In 2024, RISE in Bangladesh, for example, reached 24 workplaces, 25,504 women workers, 20,330 male workers, 190 managers and 2,095 peer educators. Holistically, RISE saw 433 workplaces, 269,804 women workers, 129,814 male workers, 1,539 managers and 14,276 peer educators participate in either the peer educator and integrated models offered.

“Collaboration is and will remain at the heart of our shared success. RISE is proudly becoming a platform that unites stakeholders who work on different aspects of gender equality within and across the garment, footwear and home textile supply chain,” Svarer said.

“Centering ourselves in the realities, needs and priorities of women workers—and bringing together the perspective of women’s organizations, workers’ representative groups, suppliers, brands, buyers and many more—we are identifying new solutions to advance gender equality. Together.”

Looking ahead, RISE implemented its new strategic plan in 2024 to reach those 2026 goals. The plan—centered around the group’s mission of empowering women workers and catalyzing system changes—hinges on three interlinked strategies: behavior change, embedding gender equality into business practices, and influencing industry and public policy.

RISE's Theory of Change.
RISE’s Theory of Change. RISE

“The plan allows RISE to create opportunities and remove immediate barriers for women workers and businesses,” Svarer said. “It also sets the direction toward resolving deeper systemic issues that prevent women workers from realizing their inherent right to dignity.”

With its partners, such as Bestseller, New Balance and Ralph Lauren, RISE will focus its efforts on hitting these strategic goals over the next three years. The first goal encompasses advancing the rights of women workers in the global supply chain to ensure agency and gender equality. The second goal would see the industry recognize and prioritize gender equality across the supply chain as “critical” between sustainability and success. The third goal would ensure RISE can influence industry policymakers through the data and evidence of the organization’s work.

Also part of this three-year strategy is collaborative industry action. RISE will work with stakeholders to convene workers, unions, brands, suppliers, local organizations and governments to combine their individual and unique strengths to create “realistic solutions” to make “real progress” toward the ultimate goal of supporting an additional 1.5 million workers by 2026.

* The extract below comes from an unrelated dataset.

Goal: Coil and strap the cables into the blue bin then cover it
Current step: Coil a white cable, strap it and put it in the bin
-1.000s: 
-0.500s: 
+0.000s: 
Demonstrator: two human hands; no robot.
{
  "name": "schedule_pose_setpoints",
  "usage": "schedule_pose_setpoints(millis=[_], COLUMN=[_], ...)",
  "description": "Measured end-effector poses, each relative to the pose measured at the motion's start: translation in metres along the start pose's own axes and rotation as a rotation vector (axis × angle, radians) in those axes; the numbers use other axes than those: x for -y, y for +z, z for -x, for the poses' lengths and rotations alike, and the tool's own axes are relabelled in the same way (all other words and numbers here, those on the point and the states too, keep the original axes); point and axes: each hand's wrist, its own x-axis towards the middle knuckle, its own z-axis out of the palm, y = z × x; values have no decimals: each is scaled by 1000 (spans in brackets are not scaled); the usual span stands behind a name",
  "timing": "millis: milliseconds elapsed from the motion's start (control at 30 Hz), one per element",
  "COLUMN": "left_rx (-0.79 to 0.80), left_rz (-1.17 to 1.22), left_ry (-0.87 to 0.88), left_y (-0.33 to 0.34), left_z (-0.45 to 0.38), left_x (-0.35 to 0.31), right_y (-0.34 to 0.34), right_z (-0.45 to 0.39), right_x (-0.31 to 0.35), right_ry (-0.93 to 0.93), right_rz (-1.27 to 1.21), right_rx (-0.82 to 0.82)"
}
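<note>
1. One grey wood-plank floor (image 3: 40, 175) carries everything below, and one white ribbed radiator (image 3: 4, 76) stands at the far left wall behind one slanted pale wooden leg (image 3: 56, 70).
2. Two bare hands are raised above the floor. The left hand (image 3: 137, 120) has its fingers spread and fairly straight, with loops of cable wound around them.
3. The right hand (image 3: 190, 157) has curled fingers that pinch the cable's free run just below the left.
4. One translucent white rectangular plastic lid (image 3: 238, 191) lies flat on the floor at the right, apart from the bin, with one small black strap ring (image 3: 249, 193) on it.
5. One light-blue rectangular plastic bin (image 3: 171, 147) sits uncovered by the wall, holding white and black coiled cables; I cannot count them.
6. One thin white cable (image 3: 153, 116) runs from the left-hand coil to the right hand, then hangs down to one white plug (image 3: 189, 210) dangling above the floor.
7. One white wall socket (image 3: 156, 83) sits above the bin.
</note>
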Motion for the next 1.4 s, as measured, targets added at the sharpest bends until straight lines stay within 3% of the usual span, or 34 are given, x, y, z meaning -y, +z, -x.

“It is important for us to have partners like RISE and Mastercard to work with on wage digitalization, because we can bring factories to the table and help ‘why digitalization matters.’ But we don’t understand what the best financial services are and how to connect those services to the workers, and how to make sure there’s a feedback loop,” The Children’s Place said in the report. “That’s the power of our collaboration.”